Created attachment 1051099 [details] Logs01
Issue reproduced on vt16.1 (rhevm-3.5.4-1.1.el6ev.noarch) using comment #3 steps screenshot and logs attached.
(In reply to Aharon Canan from comment #6) > Issue reproduced on vt16.1 (rhevm-3.5.4-1.1.el6ev.noarch) using comment #3 > steps > > screenshot and logs attached. Hi Aharon, I see several communication errors (non-responsive host) in the engine log and some storage-related errors in the vdsm log, which leads me to a couple questions: 1) Did the storage come back up as expected after the hosts were up? 2) Did you attempt to remove the snapshot again after the host was back up? I didn't emphasize it much in the steps to reproduce, but the original issue left the snapshots in a state where subsequent removal after failure was impossible. There are some cases (this may be one) where the deletion fails, but it /should/ allow you to remove it after a retry--this is the expected behavior. Knowing more about the test would help determine if this is truly a bug vs an unfortunate but expected failure case. Thanks.

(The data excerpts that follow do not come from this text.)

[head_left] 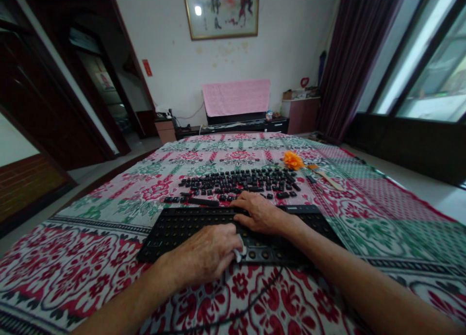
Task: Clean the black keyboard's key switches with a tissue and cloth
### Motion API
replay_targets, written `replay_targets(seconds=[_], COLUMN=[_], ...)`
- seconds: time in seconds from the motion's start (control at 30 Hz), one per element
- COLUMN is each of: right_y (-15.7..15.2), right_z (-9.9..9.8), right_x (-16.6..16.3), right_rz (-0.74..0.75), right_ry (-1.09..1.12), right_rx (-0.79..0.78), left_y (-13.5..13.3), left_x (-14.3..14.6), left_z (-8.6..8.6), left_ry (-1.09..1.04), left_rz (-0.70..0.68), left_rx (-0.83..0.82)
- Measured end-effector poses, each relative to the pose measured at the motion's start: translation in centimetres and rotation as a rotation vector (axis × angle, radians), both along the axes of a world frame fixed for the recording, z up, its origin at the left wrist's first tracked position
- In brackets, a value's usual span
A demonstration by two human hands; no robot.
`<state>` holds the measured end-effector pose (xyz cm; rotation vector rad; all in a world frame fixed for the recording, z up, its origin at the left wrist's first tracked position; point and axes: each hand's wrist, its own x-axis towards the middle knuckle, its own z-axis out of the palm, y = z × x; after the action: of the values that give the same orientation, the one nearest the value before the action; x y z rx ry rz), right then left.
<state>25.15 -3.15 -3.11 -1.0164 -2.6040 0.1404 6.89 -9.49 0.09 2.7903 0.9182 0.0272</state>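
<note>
A black keyboard base [174,228] with its keycaps taken off lies on a patterned cloth in front of me. My left hand [204,255] rests on its near edge, fingers closed on a small white wad [240,252], perhaps a cloth or tissue. My right hand [260,213] lies flat across the upper middle of the keyboard base, fingers stretched toward the left. Beyond the keyboard base, several loose black keycaps [240,182] are spread out in rows on the cloth, with a long bar-shaped key [203,202] in front of them.
A red, green and white patterned cloth [109,257] covers the surface. An orange flower [293,160] and a pale stick [329,180] lie at the far right. The keyboard's black cable [255,303] trails toward me. A pink-covered TV stand [236,99] stands at the back wall.
</note>
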Motion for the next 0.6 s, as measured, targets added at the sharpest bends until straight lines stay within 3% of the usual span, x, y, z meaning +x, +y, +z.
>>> replay_targets(seconds=[0.17,0.3,0.6], right_y=[0.0,0.0,0.0], right_z=[0.0,0.0,0.1], right_x=[0.0,0.0,0.0], right_rz=[-0.011,-0.028,-0.017], right_ry=[-0.004,-0.009,0.000], right_rx=[-0.005,-0.022,-0.036], left_y=[0.5,1.2,1.7], left_x=[-1.8,-3.9,-4.3], left_z=[0.5,1.4,1.0], left_ry=[0.042,0.050,0.075], left_rz=[0.009,0.097,0.127], left_rx=[-0.068,-0.119,-0.149])
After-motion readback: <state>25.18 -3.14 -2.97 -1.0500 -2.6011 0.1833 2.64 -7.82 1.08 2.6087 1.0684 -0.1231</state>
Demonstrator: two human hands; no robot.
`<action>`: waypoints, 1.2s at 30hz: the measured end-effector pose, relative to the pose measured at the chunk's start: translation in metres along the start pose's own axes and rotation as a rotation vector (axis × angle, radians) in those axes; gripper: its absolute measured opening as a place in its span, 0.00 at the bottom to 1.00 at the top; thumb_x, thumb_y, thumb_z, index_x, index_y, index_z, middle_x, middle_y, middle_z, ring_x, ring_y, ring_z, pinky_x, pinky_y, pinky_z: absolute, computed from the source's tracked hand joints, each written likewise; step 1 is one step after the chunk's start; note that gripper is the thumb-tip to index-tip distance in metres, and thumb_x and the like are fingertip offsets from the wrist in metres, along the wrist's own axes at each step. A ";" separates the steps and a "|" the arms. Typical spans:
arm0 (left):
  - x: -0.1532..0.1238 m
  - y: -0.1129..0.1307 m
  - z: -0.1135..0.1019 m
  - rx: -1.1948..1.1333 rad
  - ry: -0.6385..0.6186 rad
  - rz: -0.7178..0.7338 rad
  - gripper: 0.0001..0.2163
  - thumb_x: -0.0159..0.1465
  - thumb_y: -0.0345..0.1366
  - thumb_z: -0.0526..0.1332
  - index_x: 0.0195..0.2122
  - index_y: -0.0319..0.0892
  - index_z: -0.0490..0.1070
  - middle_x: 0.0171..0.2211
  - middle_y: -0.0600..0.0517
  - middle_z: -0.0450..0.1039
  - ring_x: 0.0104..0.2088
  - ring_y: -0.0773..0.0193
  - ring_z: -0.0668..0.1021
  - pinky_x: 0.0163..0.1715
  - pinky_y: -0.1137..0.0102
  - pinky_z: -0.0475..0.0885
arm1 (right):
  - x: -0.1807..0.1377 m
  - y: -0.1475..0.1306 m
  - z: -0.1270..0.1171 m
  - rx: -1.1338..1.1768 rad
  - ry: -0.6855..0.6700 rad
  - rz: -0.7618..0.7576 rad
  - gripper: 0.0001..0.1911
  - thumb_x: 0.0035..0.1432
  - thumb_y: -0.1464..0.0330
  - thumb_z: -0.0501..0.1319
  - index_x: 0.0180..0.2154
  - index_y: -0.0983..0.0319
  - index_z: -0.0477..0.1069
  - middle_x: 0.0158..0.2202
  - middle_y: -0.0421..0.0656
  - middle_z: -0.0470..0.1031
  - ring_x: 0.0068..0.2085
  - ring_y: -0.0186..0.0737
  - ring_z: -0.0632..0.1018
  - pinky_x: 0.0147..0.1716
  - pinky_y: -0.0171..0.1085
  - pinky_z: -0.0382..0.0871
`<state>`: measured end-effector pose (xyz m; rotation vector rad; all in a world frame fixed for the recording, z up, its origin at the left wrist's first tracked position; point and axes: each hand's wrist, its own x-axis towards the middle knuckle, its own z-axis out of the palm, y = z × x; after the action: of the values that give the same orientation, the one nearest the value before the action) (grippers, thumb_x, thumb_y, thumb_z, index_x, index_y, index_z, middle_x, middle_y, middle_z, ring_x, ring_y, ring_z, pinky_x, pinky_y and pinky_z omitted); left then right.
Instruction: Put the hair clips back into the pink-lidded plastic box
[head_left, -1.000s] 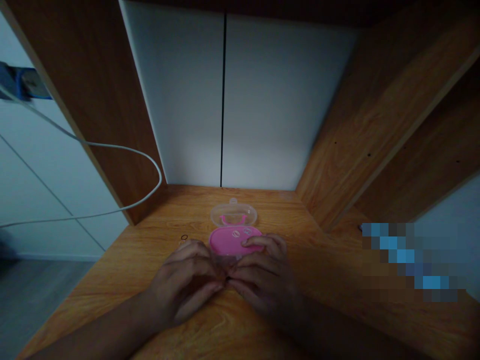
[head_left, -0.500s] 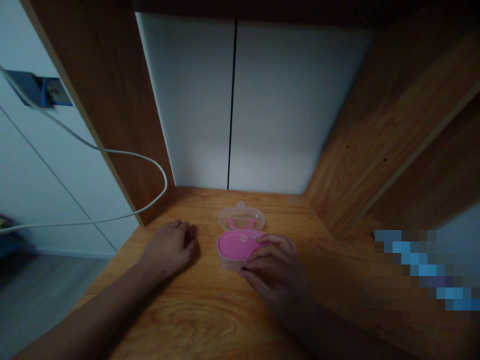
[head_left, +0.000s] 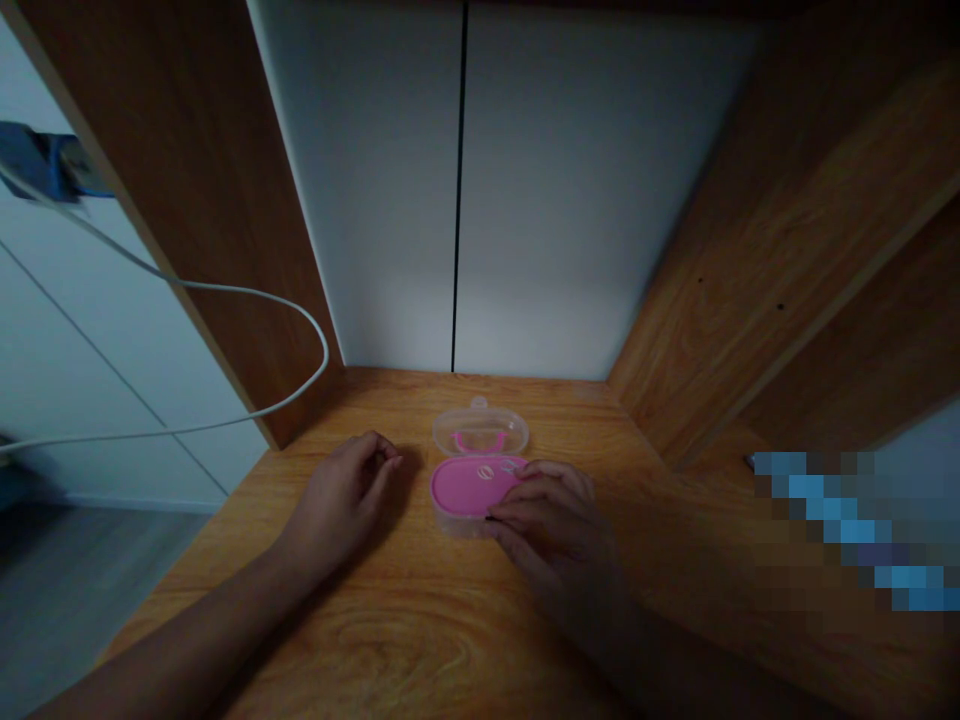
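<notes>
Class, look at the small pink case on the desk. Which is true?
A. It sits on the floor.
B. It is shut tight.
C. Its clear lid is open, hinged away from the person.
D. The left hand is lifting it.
C: the clear lid lies open behind the pink case, away from the person.

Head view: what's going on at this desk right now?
A person sits at a wooden desk with a small pink case, its clear lid flipped open behind it. The right hand rests against the case's near right edge. The left hand lies on the desk to its left, fingers curled. Whether it holds anything is too dim to tell.
</notes>
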<state>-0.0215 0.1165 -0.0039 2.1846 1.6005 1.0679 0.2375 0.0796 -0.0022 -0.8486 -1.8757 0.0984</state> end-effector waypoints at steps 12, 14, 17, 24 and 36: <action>-0.018 0.032 -0.001 -0.246 0.098 0.727 0.15 0.65 0.18 0.58 0.50 0.36 0.72 0.39 0.46 0.78 0.41 0.64 0.78 0.41 0.70 0.75 | -0.001 -0.002 -0.001 -0.019 -0.024 0.006 0.13 0.62 0.74 0.64 0.45 0.51 0.76 0.34 0.38 0.80 0.46 0.46 0.73 0.47 0.49 0.64; -0.020 0.036 0.000 -0.266 0.077 0.764 0.14 0.65 0.19 0.59 0.51 0.35 0.72 0.40 0.45 0.78 0.42 0.63 0.78 0.41 0.69 0.76 | -0.002 -0.002 -0.001 -0.027 -0.027 0.005 0.11 0.61 0.73 0.66 0.43 0.51 0.76 0.34 0.38 0.80 0.46 0.46 0.73 0.48 0.50 0.63; -0.021 0.038 -0.001 -0.286 0.019 0.802 0.13 0.66 0.22 0.60 0.51 0.36 0.73 0.40 0.45 0.78 0.43 0.61 0.78 0.41 0.67 0.76 | -0.002 -0.003 -0.001 -0.019 -0.020 0.006 0.09 0.58 0.72 0.69 0.40 0.52 0.77 0.32 0.37 0.80 0.45 0.46 0.73 0.47 0.50 0.63; -0.021 0.037 -0.005 -0.298 -0.007 0.764 0.10 0.66 0.23 0.60 0.47 0.41 0.73 0.39 0.47 0.80 0.39 0.61 0.79 0.39 0.65 0.75 | 0.001 -0.007 -0.001 0.023 0.008 -0.015 0.08 0.53 0.69 0.72 0.33 0.54 0.75 0.29 0.36 0.80 0.43 0.47 0.76 0.46 0.51 0.65; -0.021 0.040 -0.003 -0.282 0.015 0.755 0.15 0.63 0.21 0.63 0.49 0.40 0.73 0.39 0.48 0.81 0.39 0.61 0.80 0.40 0.65 0.76 | 0.002 -0.009 -0.002 -0.004 -0.017 -0.015 0.09 0.53 0.71 0.72 0.34 0.53 0.76 0.30 0.36 0.80 0.44 0.47 0.76 0.47 0.50 0.64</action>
<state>0.0026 0.0819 0.0122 2.6108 0.5395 1.3773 0.2336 0.0732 0.0043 -0.8384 -1.8986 0.0930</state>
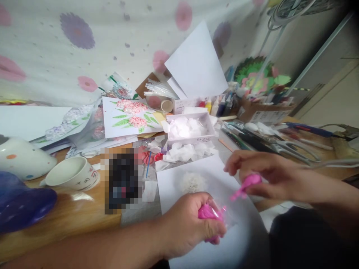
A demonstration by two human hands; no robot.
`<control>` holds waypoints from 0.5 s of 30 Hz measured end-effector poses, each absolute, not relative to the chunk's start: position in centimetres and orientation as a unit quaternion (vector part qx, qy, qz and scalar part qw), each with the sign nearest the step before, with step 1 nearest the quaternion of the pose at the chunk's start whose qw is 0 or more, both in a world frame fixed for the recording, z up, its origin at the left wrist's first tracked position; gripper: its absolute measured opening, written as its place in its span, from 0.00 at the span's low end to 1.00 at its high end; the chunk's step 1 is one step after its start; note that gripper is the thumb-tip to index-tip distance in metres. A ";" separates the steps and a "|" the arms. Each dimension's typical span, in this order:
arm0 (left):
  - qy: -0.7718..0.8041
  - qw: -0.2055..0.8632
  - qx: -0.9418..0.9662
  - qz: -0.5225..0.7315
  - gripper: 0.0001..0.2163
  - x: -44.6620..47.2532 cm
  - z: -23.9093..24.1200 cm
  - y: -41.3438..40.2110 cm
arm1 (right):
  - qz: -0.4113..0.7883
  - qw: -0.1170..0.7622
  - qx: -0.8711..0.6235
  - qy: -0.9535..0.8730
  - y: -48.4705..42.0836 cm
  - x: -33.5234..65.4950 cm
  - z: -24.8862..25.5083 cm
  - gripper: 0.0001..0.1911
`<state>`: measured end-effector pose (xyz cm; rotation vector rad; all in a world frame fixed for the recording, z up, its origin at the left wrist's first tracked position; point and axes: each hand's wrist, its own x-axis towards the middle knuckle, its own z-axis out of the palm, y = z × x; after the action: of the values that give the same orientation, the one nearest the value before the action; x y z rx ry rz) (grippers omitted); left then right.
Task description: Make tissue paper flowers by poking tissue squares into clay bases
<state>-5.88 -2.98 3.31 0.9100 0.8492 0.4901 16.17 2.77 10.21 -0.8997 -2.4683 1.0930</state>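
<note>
My left hand (193, 220) is closed around a clear plastic bag holding soft pink clay (209, 212), above a white sheet of paper (174, 183). To its right, my right hand (260, 177) pinches a separate piece of pink clay (251, 181), with a thin tail pointing down toward the bag. A gap shows between the two pink pieces. On the sheet, just beyond my left hand, lies a round whitish textured patch (193, 182). Part of the bag is blurred.
Behind the sheet stands a small white box (193, 139) heaped with white paper scraps. Pictures of pink flowers (131, 116) lean at the back. A white cup (71, 173) and a purple glossy object (25, 201) stand left. Scissors (291, 147) and pens lie right.
</note>
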 end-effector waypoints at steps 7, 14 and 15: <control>0.381 0.777 0.438 0.243 0.20 -6.0 3.7 -2.9 | 0.634 0.315 -0.278 -0.650 3.8 17.8 8.9 0.09; 0.360 0.784 0.435 0.256 0.19 -6.3 3.4 -3.2 | 0.697 0.296 -0.292 -0.584 2.6 14.9 7.5 0.05; 0.360 0.787 0.433 0.252 0.19 -6.4 3.3 -3.3 | 0.700 0.287 -0.290 -0.587 2.6 14.9 7.5 0.05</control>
<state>-6.39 -3.26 3.31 0.9335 0.7762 0.5438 14.90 2.61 7.50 -0.7763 -1.5678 1.8693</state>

(In reply to Greg Padgett from comment #7) > (In reply to Aharon Canan from comment #6) > > Issue reproduced on vt16.1 (rhevm-3.5.4-1.1.el6ev.noarch) using comment #3 > > steps > > > > screenshot and logs attached. > > Hi Aharon, I see several communication errors (non-responsive host) in the > engine log and some storage-related errors in the vdsm log, which leads me > to a couple questions: > > 1) Did the storage come back up as expected after the hosts were up? Yes > 2) Did you attempt to remove the snapshot again after the host was back up? Yes > > I didn't emphasize it much in the steps to reproduce, but the original issue > left the snapshots in a state where subsequent removal after failure was > impossible. There are some cases (this may be one) where the deletion > fails, but it /should/ allow you to remove it after a retry--this is the > expected behavior. Knowing more about the test would help determine if this > is truly a bug vs an unfortunate but expected failure case. Thanks. Let me know if you want me to try it again.
(In reply to Aharon Canan from comment #8) > (In reply to Greg Padgett from comment #7) > > 1) Did the storage come back up as expected after the hosts were up? > Yes > > 2) Did you attempt to remove the snapshot again after the host was back up? > Yes [...] > Let me know if you want me to try it again. Thanks, so it sounds like there's a fair chance this is something I haven't seen before but the prior logs didn't quite have enough for me to go on. It would be great if you could reproduce it and provide: - steps/details (including # of disks, snapshots, storage type, etc) - engine log - host log - engine db dump; OR point me to the environment where I can poke around a little That should be enough to get started.
Following comments #12 and #13, verified.
RHEV 3.5.4 Released. closing current release.